Rb87 Quadrupole Coupling and the Ferroelectric Transition in RbH2AsO4

Abstract

The quadrupole-induced shifts of the ${\mathrm{Rb}}^{87}$ ½ → -½ NMR transition have been studied as a function of temperature and crystal orientation, and the electric-field-gradient (EFG) tensors at the Rb sites in Rb${\mathrm{H}}_2$As${\mathrm{O}}_4$ have been determined. In the ferroelectric phase there are two physically nonequivalent ${\mathrm{Rb}}^{87}$ EFG tensors ($A$ and $B$) which are related by the symmetry operations of the orthorhombic space group. In addition, each line is split into two components ($A$, $A^{\prime }$ and $B$, $B^{\prime }$) because of domain effects. The ${\mathrm{Rb}}^{87}$ quadrupole coupling constant equals 5.76 MHz at 108°K, and the asymmetry parameter is $\eta ==0.85\mathrm{}$. The paraelectric EFG tensor is nearly, though not exactly, equal to the average of the two ferreolectric ones ($A$ and $B^{\prime }$, or $A^{\prime }$ and $B$) from oppositely polarized domains.
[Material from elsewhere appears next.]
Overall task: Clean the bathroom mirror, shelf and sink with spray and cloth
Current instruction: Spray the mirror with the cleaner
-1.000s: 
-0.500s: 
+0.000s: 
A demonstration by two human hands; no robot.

The anomalous decrease in the quadrupole coupling constant of ${\mathrm{Rb}}^{87}$ with decreasing temperature in the paraelectric phase throws some light on the atomic motion as well as proton-lattice coupling and suggests that the Rb nuclei take part in collective atomic fluctuations which might represent an overdamped quasispin-wave ferroelectric mode.